The next level of intelligence is to build on this natural information to evolve a habit of choices: “X” behavior results in pleasure, freedom, satiation while “Z” activity results in discomfort, hunger, loneliness or separation and less “joy” or “reward.”

A pointer picks up on a scent during a grouse hunt.

Extension of these choices and the extent to which the dog exploits them thereby pleasing the “pack” leader (read: owner, trainer, handler, scout) enables the dog to get more opportunities to find, retrieve, mouth, and sometimes even devour the quarry (under selective supervision). But praise and demonstrated approval are the Baked Alaska dessert, the goal culmination. Acknowledgment and response to praise is the hook on which intelligence growth hangs. Following this intelligence development to the use of what I have called the scent cone is not a plumb-line trek. Sometimes we believe the dog’s scenting ability improves like a light bulb being clicked on. This usually means the trainer as well as the dog has exploited a new lesson.

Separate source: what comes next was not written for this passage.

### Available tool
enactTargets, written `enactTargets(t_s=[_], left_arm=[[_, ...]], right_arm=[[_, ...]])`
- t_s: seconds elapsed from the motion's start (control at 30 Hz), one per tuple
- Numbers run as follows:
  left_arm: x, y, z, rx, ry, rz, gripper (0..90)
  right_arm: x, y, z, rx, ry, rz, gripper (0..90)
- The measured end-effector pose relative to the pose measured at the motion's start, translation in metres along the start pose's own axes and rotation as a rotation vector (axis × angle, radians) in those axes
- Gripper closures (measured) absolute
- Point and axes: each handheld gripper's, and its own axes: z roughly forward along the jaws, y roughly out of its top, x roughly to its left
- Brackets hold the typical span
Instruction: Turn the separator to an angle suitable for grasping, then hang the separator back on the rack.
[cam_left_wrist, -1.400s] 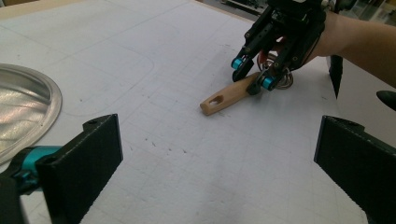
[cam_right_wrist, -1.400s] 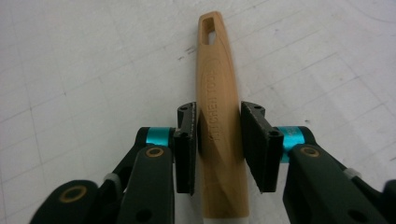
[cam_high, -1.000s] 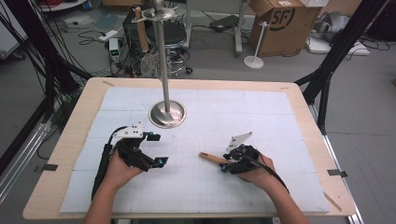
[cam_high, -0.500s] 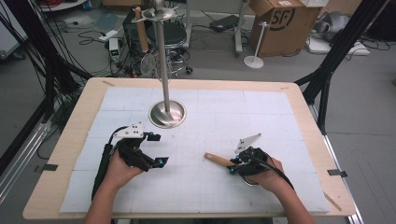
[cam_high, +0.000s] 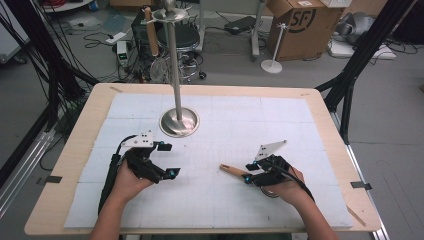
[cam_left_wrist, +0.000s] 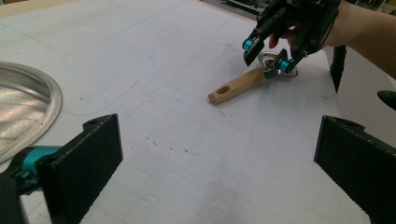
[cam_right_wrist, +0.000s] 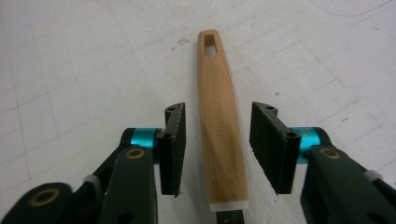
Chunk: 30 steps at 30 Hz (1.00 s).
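Note:
A tool with a light wooden handle (cam_high: 233, 171) lies flat on the white mat, right of centre. My right gripper (cam_high: 247, 173) stands open astride it. In the right gripper view the handle (cam_right_wrist: 222, 121) runs up between the two pads (cam_right_wrist: 175, 140) with a gap on each side. The left gripper view shows the handle (cam_left_wrist: 236, 87) ending in a metal ring (cam_left_wrist: 278, 60) under the right gripper (cam_left_wrist: 265, 57). My left gripper (cam_high: 167, 160) rests open on the mat to the left, nothing between its jaws (cam_left_wrist: 217, 163).
A metal stand with a round base (cam_high: 179, 121) and a tall pole (cam_high: 173, 65) stands at the mat's far middle, just beyond the left gripper; the base's rim (cam_left_wrist: 23, 107) appears in the left gripper view. The wooden table edge (cam_high: 200, 90) frames the mat.
My right hand and gripper have shifted to the right and a little nearer the person; the handle moved slightly right with them. The left gripper has stayed put.

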Motion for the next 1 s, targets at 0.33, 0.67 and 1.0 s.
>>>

All lessons are not planned. The richest ones are revelations … awakenings … epiphanies. Dogs trained on pigeons and pen raised birds will seem rather lost for a while when they are required to work wild, running upland game. Most of the wild game are runners to begin with. Many run in the extreme, so to speak.

That means a dog that can add two and two together and get four in a comparatively brief exposure to them is mastering the vagaries of the scent cone…or one that grinds away until he/she learns how to relocate and “nail” them to the ground expertly without flushing them. Somehow, the game just stops and huddles as a result of an educated movement that no human can predict or develop in a dog. It is just a craft, learned. 

The first of the above is, I think, more intelligent.  

All the other wild upland game birds run to some extent. The pinnated grouse, or sharptail that we call prairie chicken nowadays, probably run the least in summers, around midday, but that is because cover is scarce in its habitat, and it uses as much of the cover as it can to put between itself and the dog/man/predator. 

Then, huns are notorious track stars. Chukar, pheasant and ruffed grouse ambulate considerably…especially after your dog has established point. Before this, and certainly after this, is where the dog’s use of the scope of the scent cone is important. 

If the dog’s nose is not up to snuff (no pun intended) he will probably have outrun his nose, needing the strong pull of the foot/body scent to make the original location. There are also too many times when a dog’s nose and brain are not engaged at the same time and they just pass by the scent. Close observation and “knowing the dog” can tip off a handler.

If, after getting a startling whiff of game, the dog with super acuity has sensibly and sensitively depended on the faint outer edges of the scent cone he will begin to exhibit indicative signs, change of gait, static alertness, “making game,” and then pointing. If some time elapses before help arrives, the dog must relocate running quarry. In doing so, again, if the dog must have foot-body scent to make the relocation, there is only about a one out of three chance he will be successful without collision and disaster. 

A dog with superior olfactory acuity will identify his “mastery” by relocating precisely and swiftly most of the time. Experience will vastly improve the celerity of this performance. If, that is, he has developed special intelligence through experience, failure, success and reward. 

So, in my view, a really brilliant class bird-handling dog needs good breeding for excellent nose, native intelligence that archives lessons, and a lot of heart.